Furie believes the motor trade must get better at helping customers understand what they want. “Tech, to me, is only part of the puzzle,” he says. “We need to get data from the customer and then there is rapport building, which is when all the really useful information starts surfacing.”

This stretches current CRM systems, which Furie feels do not usually hold enough detail about the customer.

He would like to see the ability to capture a conversational stream non-intrusively, which could then link into the CRM. “It becomes a narrative that allows you to build a highly customised customer experience,” he says.

Digital ink, combined with some form of shorthand, is among the technologies that Furie believes have the potential to enable motor trade sales staff to capture quite a lot of information at speed.

Changing the retail experience

Furie is not a fan of the way the motor trade sells cars online. “We have very traditional websites and there is no way to give customers the ability to order cars online,” he says. “There are a lot of people who don’t like haggling and are happy to do things online.”
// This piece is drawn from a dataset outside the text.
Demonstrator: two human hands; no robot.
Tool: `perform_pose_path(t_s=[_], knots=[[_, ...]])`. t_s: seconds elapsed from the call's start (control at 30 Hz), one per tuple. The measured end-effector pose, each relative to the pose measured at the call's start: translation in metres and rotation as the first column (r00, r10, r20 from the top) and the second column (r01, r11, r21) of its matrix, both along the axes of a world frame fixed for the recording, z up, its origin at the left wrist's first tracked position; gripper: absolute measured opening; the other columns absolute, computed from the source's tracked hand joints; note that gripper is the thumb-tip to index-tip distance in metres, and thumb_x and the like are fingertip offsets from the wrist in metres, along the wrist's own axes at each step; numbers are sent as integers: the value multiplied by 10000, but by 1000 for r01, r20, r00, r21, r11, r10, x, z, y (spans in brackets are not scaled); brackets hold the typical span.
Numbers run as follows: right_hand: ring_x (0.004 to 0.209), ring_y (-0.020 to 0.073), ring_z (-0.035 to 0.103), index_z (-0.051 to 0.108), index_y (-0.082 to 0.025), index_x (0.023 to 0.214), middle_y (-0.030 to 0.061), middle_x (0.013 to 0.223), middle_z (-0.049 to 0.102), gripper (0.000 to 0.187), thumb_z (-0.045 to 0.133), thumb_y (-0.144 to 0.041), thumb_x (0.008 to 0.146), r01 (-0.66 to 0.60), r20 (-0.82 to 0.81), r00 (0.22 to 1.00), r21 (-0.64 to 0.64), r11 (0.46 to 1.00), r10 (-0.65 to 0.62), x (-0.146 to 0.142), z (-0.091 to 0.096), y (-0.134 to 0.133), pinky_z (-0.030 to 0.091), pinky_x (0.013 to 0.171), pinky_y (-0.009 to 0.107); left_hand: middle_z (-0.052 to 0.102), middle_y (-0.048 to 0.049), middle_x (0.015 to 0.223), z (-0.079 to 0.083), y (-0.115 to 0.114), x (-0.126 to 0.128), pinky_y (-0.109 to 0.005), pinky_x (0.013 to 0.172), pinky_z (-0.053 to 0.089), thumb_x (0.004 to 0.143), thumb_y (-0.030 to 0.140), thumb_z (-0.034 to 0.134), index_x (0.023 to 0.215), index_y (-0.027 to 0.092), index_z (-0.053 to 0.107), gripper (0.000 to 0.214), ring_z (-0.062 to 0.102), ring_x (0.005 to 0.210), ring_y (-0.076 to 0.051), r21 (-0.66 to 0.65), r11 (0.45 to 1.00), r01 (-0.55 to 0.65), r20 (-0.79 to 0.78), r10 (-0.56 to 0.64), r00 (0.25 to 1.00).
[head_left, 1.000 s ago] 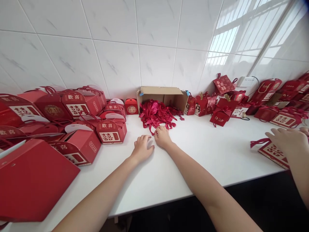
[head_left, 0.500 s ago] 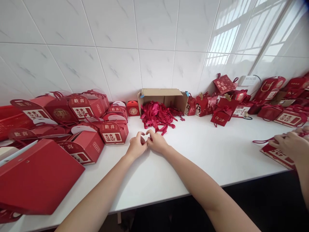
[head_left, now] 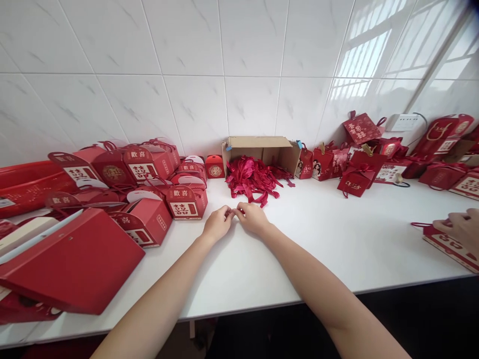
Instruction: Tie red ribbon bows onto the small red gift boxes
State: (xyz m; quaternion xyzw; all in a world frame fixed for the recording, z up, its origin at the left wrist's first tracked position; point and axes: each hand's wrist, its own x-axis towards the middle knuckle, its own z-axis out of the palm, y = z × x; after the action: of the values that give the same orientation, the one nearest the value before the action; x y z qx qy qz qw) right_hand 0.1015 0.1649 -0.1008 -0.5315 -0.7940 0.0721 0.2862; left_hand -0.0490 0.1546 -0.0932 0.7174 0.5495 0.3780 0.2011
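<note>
Fingertips of my left hand and my right hand meet in front of me, just above the white table. Both hands are closed in a pinch. What they hold, if anything, is too small and too hidden to make out. Right behind them lies a tangled pile of dark red ribbons, spilling from an open cardboard box on its side. A red gift box with a white label stands to the left of my left hand.
More folded red gift boxes crowd the left side, with a large red box nearest me. Decorated red bags line the tiled wall. At the far right, another person's hand rests on a red box.
My fingers have drawn in from looser curls to a tight pinch, tips together. The view has turned slightly left. At the right, the other person's hand has shifted on the box.
</note>
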Motion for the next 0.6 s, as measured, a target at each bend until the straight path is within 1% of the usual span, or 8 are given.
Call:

Multi-channel is another dilemma facing the motor trade, he says. “You have a contact centre, a website and showroom, and these have to be linked with the same data,” he points out.

This is a challenge across all areas of retail, and one that is not easy to fix, says Furie. “A lot of customer want something very specific that you may not have in stock. Our systems don’t always offer the best inter-branch capabilities.”

A shift in mindset is needed from the salesperson trying to match a customer with the stock available, to one where the customer’s priorities are paramount, he says.

Augmented reality

Among the areas of retail that Furie find truly impressive is augmented reality, such as the setup at Audi City in London. “At Audi City, there are few models in-store,” he says. “It is a showpiece, with 3D configurators, so unshowroom-like.”

For Furie, Audi City is a very new concept for the motor trade, where people tend to get behind the wheel of showroom cars. Yet when he visited the London store, it was full of customers.

“Websites are very 2D,” he says. “Augmented reality, virtual reality [VR] and immersive experiences are the future. To sit inside a [virtual] car and touch and change trim levels is a really powerful tool.”

And he believes the technology already exists to create truly breathtaking augmented reality retail for the motor trade. “Early VR systems were very pixelated, but we now have 4k display technology,” he says.

The PC gaming industry already sells seats that vibrate, says Furie. “So it is just a hop, skip and jump to enhance the virtual test drive experience.”